#### [WHAT TO PRODUCE]
Look through the lines below and copy each one that includes "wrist".

#### [DATA EXTRACT]
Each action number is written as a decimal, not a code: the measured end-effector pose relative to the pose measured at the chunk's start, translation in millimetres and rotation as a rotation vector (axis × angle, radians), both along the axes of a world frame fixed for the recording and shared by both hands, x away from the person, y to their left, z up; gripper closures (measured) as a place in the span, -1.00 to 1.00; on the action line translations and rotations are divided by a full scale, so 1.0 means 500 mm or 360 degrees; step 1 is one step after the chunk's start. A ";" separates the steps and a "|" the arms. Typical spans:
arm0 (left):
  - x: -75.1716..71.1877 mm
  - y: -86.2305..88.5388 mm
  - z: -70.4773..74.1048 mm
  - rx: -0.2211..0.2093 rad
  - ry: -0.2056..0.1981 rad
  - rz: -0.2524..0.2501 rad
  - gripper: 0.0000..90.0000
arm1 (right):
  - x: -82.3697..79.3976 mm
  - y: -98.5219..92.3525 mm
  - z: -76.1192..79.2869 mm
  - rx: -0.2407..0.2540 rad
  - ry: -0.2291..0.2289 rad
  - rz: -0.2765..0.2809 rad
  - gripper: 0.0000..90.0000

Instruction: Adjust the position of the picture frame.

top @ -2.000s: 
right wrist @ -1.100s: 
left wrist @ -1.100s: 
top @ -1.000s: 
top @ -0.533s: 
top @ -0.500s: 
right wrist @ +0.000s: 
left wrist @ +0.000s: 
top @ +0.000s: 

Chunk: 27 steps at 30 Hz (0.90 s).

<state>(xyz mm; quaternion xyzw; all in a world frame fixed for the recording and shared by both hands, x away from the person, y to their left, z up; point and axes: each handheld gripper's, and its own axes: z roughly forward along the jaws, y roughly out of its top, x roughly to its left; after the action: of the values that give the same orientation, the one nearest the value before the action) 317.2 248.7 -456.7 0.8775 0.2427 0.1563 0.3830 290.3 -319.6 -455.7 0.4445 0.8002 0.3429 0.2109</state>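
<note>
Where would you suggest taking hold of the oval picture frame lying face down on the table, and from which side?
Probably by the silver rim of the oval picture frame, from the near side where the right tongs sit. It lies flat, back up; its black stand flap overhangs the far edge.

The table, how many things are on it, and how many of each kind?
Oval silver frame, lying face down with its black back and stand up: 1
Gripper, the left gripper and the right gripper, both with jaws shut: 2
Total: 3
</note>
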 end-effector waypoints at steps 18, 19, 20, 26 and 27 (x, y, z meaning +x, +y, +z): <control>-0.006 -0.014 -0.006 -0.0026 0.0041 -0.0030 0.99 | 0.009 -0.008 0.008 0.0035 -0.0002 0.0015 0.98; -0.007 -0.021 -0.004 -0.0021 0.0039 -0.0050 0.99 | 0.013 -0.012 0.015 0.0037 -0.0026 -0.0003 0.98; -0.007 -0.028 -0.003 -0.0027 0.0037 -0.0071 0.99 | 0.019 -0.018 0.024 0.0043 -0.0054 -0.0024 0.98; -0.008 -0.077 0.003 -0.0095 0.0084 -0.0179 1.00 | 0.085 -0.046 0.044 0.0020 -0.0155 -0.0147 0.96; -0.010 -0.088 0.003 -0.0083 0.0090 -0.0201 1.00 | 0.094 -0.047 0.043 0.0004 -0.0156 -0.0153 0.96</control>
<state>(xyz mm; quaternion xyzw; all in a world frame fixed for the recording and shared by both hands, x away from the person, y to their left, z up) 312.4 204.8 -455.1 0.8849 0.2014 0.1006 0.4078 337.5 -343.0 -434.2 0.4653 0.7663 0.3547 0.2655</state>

#### [ANSWER]
right wrist @ -1.100s: 
left wrist @ -1.100s: 
right wrist @ +0.000s: 
left wrist @ +0.000s: 

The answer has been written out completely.